• EXERCISE AIM:
Exact transcription, pictures omitted: reproduce the listing below.

::: SUPPLIED MATERIAL

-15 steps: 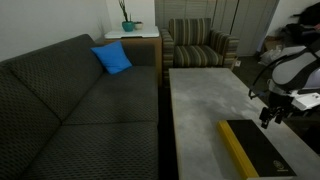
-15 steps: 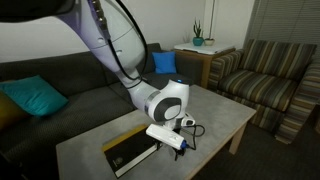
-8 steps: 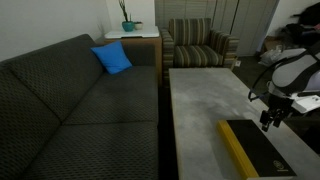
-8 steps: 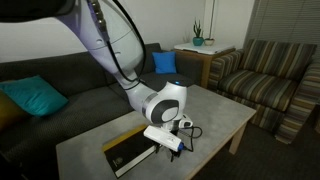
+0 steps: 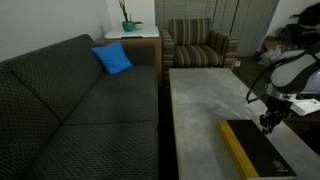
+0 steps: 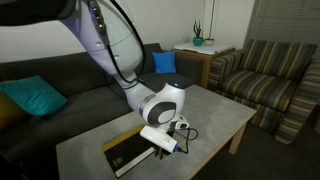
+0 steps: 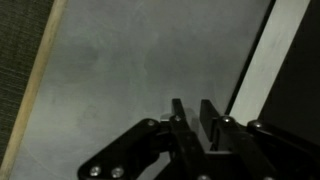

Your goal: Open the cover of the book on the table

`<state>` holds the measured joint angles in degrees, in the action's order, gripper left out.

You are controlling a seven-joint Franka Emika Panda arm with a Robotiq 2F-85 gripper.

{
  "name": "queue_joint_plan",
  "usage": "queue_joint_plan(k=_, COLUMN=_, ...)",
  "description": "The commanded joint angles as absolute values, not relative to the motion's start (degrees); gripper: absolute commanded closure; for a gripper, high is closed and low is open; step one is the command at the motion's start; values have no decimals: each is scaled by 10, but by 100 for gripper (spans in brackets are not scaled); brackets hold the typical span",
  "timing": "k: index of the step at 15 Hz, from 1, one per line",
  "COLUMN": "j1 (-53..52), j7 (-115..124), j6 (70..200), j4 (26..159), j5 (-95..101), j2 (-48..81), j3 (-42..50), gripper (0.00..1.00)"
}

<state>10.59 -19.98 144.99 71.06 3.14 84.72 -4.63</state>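
The book (image 5: 262, 152) lies flat and closed at the near end of the grey table (image 5: 205, 95), black cover up, yellow spine (image 5: 238, 150) toward the sofa. It also shows under the arm in an exterior view, the book (image 6: 128, 153). My gripper (image 5: 268, 122) hangs just above the table by the book's far edge, also seen low beside it, gripper (image 6: 182, 138). In the wrist view the gripper (image 7: 190, 105) points down at bare table (image 7: 120, 70); its fingers stand close together with a narrow empty gap. The book (image 7: 305, 80) lies to their right, a pale strip along its edge.
A dark sofa (image 5: 70, 110) with a blue cushion (image 5: 112, 58) runs along the table. A striped armchair (image 5: 198, 44) and a side table with a plant (image 5: 128, 22) stand beyond. A teal cushion (image 6: 35, 98) lies on the sofa.
The fingers have drawn together from wide apart to a narrow gap. The gripper has sunk slightly toward the table beside the book. The book has not moved.
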Motion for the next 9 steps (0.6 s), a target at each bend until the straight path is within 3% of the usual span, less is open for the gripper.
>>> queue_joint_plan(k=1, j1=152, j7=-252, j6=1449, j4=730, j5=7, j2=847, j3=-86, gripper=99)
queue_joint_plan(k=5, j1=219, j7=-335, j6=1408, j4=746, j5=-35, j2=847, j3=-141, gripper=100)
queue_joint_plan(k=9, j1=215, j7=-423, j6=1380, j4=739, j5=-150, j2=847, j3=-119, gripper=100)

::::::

• TASK SOLUTION:
-15 steps: 
-15 steps: 
-8 steps: 
-8 steps: 
+0 steps: 
+0 steps: 
+0 steps: 

Your goal: Open the cover of the book on the table

`<state>` holds the measured joint angles in degrees, in the action's order, gripper left out.

You are controlling a seven-joint Franka Emika Panda arm with a Robotiq 2F-85 gripper.

{
  "name": "queue_joint_plan",
  "usage": "queue_joint_plan(k=_, COLUMN=_, ...)",
  "description": "The commanded joint angles as absolute values, not relative to the motion's start (degrees); gripper: absolute commanded closure; for a gripper, high is closed and low is open; step one is the command at the motion's start; values have no decimals: each is scaled by 10, but by 100 for gripper (spans in brackets are not scaled); brackets hold the typical span",
  "timing": "k: index of the step at 15 Hz, from 1, one per line",
  "COLUMN": "j1 (-53..52), j7 (-115..124), j6 (70..200), j4 (26..159), j5 (-95..101), j2 (-48..81), j3 (-42..50), gripper (0.00..1.00)"
}

<state>10.59 -19.98 144.99 71.06 3.14 84.72 -4.63</state>
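The book (image 5: 262, 152) lies flat and closed at the near end of the grey table (image 5: 205, 95), black cover up, yellow spine (image 5: 238, 150) toward the sofa. It also shows under the arm in an exterior view, the book (image 6: 128, 153). My gripper (image 5: 268, 122) hangs just above the table by the book's far edge, also seen low beside it, gripper (image 6: 182, 138). In the wrist view the gripper (image 7: 190, 105) points down at bare table (image 7: 120, 70); its fingers stand close together with a narrow empty gap. The book (image 7: 305, 80) lies to their right, a pale strip along its edge.
A dark sofa (image 5: 70, 110) with a blue cushion (image 5: 112, 58) runs along the table. A striped armchair (image 5: 198, 44) and a side table with a plant (image 5: 128, 22) stand beyond. A teal cushion (image 6: 35, 98) lies on the sofa.
The fingers have drawn together from wide apart to a narrow gap. The gripper has sunk slightly toward the table beside the book. The book has not moved.
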Motion for the next 9 steps (0.6 s), a target at each bend until the straight path is within 3% of the usual span, less is open for the gripper.
>>> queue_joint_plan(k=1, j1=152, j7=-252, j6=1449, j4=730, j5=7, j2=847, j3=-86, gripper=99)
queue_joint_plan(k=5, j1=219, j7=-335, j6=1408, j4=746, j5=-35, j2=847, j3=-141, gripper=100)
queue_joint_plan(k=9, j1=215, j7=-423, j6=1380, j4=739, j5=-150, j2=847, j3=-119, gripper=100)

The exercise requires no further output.